I was wondering if there are any obvious static analysis tasks and other programming language tasks that Stan could really benefit from. I am asking because there might be MSc students here in Oxford who could enjoy contributing in that way.
Some examples of things I had in mind:
extensions to the type system, like tuples, function types;
new datatypes like associative arrays (dictionaries);
for Stan 3, dependency analysis which automatically determines in which program block a variable belongs;
static analysis to detect scenarios in which inference is likely to go wrong (do we think this could be useful/doable?).
Does anyone have examples of such things they’d like to see implemented? The more concrete the better! It’s especially good if it’s also academically interesting.
I’d honestly really like the sparse stuff Dan and Aki have been talking about. There’s some threads around here somewhere on that. I dunno if they ever found a path to get that implemented. But that might be more drudgery with tests in the Math library than anything else. Dan has a thread around here with quite a few details.
I’ve also been thinking about some (probably quite simple) metaprogramming system. There is a rudimentary #include mechanism already in place, but it would IMHO be cool to
a) Make including more structured to disallow the worst anti-patterns found in C (e.g. only let users include at the top level and include only whole model blocks). Even better, introduce proper scoping mechanisms. There is some discussion of this at https://github.com/stan-dev/stan/issues/2224
b) Allow compile-time parametrization of the models (resulting in conditional compilation of certain parts of the model). E.g. choosing a link function within a complex model by an enum parameter - this may alter the number and type of parameters to optimize and so is not easily implemented in Stan now. Once again I think it would be good to be very restrictive and allow only conditional compilation of whole blocks, force users to specify all params and do some type-checking etc. (Rust’s #[cfg] feature is IMHO a good starting point). A nice static analysis task would be to make the compiler check that the program is compilable under all allowed parameter assignments.
Sure, I’m not saying we shouldn’t do what you’re suggesting, I’m pointing out an edge case we need to deal with. Stan’s limited ability to encapsulate makes it difficult to create a useful #include that also respects some basic rules as you are suggesting. Personally I think it might be useful to allow blocks to appear multiple times and be concatenated so that the #include mechanism could remain simple.
We rebuild it every log density evaluation, so static analysis on it isn’t really static. Some other autodiff systems reuse their “tapes” and sometime optimize them—CppAD is an example.
I think that’s all waiting on @mitzimorris finishing the underlying type refactor. I think it’s going well, but it’s not ready yet. She’ll know more.
This is the big one we want to tackle. Andrew calls it something like “pedantic mode” and we’ve also called it “lint” there is the beginning of a Wiki with some things we know we can easily detect statically: Home · stan-dev/stan Wiki · GitHub
That’d be cool. There are includes right now, but that’s about it.
I don’t quite see what that’d give you. Is this part of a workflow with multiple models? The advantage would be that the’re all in one file even if they all have to be recompiled?
Scoping for includes? I thought that’s what Krzysztof said would then break RStanArm.
I’ll give an example. The task that I personally work with are biological models, where you have gaussian process for a regulator molecule and measurements for some target molecules. Now there are multiple ways the derivative of target molecule concentration could depend on the regulator including for example: target' = k1 * (1 / exp(-w * regulator - b)) - k2*target and target' = w * regulator - target except for target, all the inputs are Stan parameters to be determined. Those two “link functions” differ in both number of parameters and priors required for the shared parameter w. But there is a lot of code around this including numerical integration, the GP stuff etc. that is exactly the same, so I would like to have a compile-time parameter to choose between those two types of models.

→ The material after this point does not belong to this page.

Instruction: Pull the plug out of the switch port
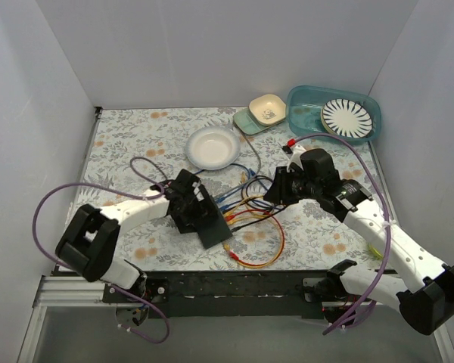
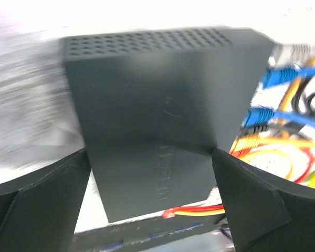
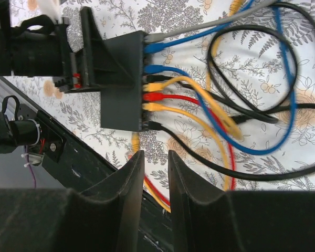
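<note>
The switch [image 1: 209, 221] is a flat black box near the table's front. My left gripper [image 1: 188, 198] straddles it in the left wrist view [image 2: 151, 152], with the fingertips [image 2: 68, 178] against its two sides. The switch [image 2: 152, 105] looks sharp there while the background is blurred. In the right wrist view the switch [image 3: 123, 79] has a row of plugs in its edge: grey, blue, black, yellow, red [image 3: 155, 97], yellow and black [image 3: 152, 125]. My right gripper [image 1: 276, 189] hovers over the cables to the right of the switch. Its jaws [image 3: 156, 153] stand a narrow gap apart with nothing between them.
Tangled blue, yellow, red and black cables [image 1: 253, 208] lie between the arms. A white bowl [image 1: 212, 147] sits behind the switch. At the back right are a cream bowl [image 1: 267, 110], a green dish [image 1: 247, 122] and a teal tub [image 1: 310, 102] with a striped plate [image 1: 346, 117]. A black rail [image 1: 234, 283] runs along the front edge.
</note>
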### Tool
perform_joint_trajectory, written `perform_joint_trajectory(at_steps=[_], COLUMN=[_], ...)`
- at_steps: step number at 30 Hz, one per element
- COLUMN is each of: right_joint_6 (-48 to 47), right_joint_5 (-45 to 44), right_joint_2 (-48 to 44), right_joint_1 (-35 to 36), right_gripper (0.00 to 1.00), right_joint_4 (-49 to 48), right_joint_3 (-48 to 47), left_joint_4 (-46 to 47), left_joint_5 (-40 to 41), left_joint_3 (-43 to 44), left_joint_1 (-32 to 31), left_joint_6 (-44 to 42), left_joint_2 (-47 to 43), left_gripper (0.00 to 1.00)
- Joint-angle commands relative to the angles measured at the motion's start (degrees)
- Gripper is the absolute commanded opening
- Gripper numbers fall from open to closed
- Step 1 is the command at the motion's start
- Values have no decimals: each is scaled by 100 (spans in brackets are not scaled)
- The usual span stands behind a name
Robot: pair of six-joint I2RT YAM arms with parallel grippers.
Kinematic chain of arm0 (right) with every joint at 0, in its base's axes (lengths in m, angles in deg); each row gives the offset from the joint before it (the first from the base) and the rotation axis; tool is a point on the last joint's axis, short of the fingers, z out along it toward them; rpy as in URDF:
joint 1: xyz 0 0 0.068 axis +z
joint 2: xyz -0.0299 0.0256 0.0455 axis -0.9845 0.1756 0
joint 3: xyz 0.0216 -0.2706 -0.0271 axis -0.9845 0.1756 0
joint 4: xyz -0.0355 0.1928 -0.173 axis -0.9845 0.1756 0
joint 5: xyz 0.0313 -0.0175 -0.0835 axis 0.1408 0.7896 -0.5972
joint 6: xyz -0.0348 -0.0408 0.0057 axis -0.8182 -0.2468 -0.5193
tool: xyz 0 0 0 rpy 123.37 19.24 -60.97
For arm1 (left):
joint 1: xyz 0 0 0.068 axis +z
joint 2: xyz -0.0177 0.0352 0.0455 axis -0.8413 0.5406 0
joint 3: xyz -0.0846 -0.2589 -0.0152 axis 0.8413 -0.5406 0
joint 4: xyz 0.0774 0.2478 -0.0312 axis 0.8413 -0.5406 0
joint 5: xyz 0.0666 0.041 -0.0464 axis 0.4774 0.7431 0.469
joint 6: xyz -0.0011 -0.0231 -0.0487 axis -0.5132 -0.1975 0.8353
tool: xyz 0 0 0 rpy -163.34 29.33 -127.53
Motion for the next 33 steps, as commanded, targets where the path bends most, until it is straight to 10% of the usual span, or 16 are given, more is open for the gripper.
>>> perform_joint_trajectory(at_steps=[1, 12, 20, 33], right_joint_6=[16, 95, 78, -142], right_joint_5=[-222, -618, -863, -1286], right_joint_2=[-261, -192, 1536, 4211], right_joint_1=[17, 17, 8, -194], right_gripper=[33, 34, 33, 17], right_joint_4=[143, 276, -418, -823], right_joint_3=[78, -159, -721, -2330], left_joint_4=[596, -97, -292, 455], left_joint_5=[114, 1097, 1178, 1283], left_joint_3=[964, 2549, 1865, 1012], left_joint_1=[-669, -1127, -1557, -3606], left_joint_6=[-973, -1282, -693, -95], left_joint_2=[1204, 1623, -224, 715], left_gripper=[98, 98, 98, 74])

Currently the alternatives are
a) put everything in functions (possibly with lots of parameters) and have two different main model files that only call those functions and differ in which “link” they use. Since I cannot pass functions as parameters, this would still result in a lot of duplicated code.
b) include parameters for both links in the model and pass the desired link type as int data variable, then if on this data variable in the model and transformed parameters blocks, the parameters for the unused links still exist in the model, but are not involved in any statements. The parameters still consume memory though.

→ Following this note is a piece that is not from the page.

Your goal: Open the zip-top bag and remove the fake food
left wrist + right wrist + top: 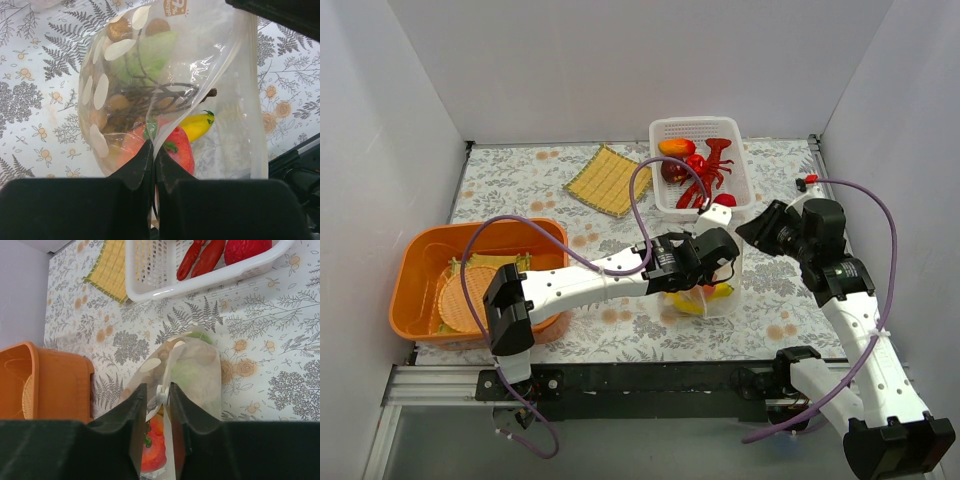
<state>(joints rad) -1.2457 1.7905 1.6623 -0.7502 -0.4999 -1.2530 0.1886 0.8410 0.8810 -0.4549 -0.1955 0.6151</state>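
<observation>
The zip-top bag point(712, 292) hangs upright over the middle of the table, clear with white dots. My left gripper point(712, 262) is shut on its top edge, which the left wrist view point(153, 147) shows pinched between the jaws. Inside the bag point(125, 75) are the brownish grapes point(120, 106), the leafy vegetable point(150, 55), the red-orange fruit point(181, 150) and the banana point(197, 125). My right gripper point(740, 228) point(158, 390) is closed narrowly on the bag's white zip slider point(161, 396). Below it I see the bag point(197, 367) and the red fruit point(156, 445).
A white slotted basket point(747, 160) point(210, 280) at the back holds a red toy lobster point(705, 172) and a round fruit. A yellow woven mat point(608, 180) lies to its left. An orange tub point(420, 262) point(50, 385) stands at the left edge.
</observation>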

My intention is to have a code that basically folows b), but makes it explicit that at runtime the if conditions are always evaluated the same and gets rid of the unnecessary variables. Alternatively I can imagine that you are allowed to use some kind of if in the parameters block if the condition is based only on data, but that seems hacky and I am not sure it would be easy to implement.
Also you can easily imagine that Stan caches the compiled model separately for for different compile-time parameter values, so recompilation would not be that frequent. This would probably require all compile-time parameters to be declared and have a type, but I believe strong typing is a good idea anyway.
True if we changed the way current #include syntax works, but I think Krzysztof agrees with me that having backwards compatibility on this is easy (e.g. introduce new syntax and make #include deprecated).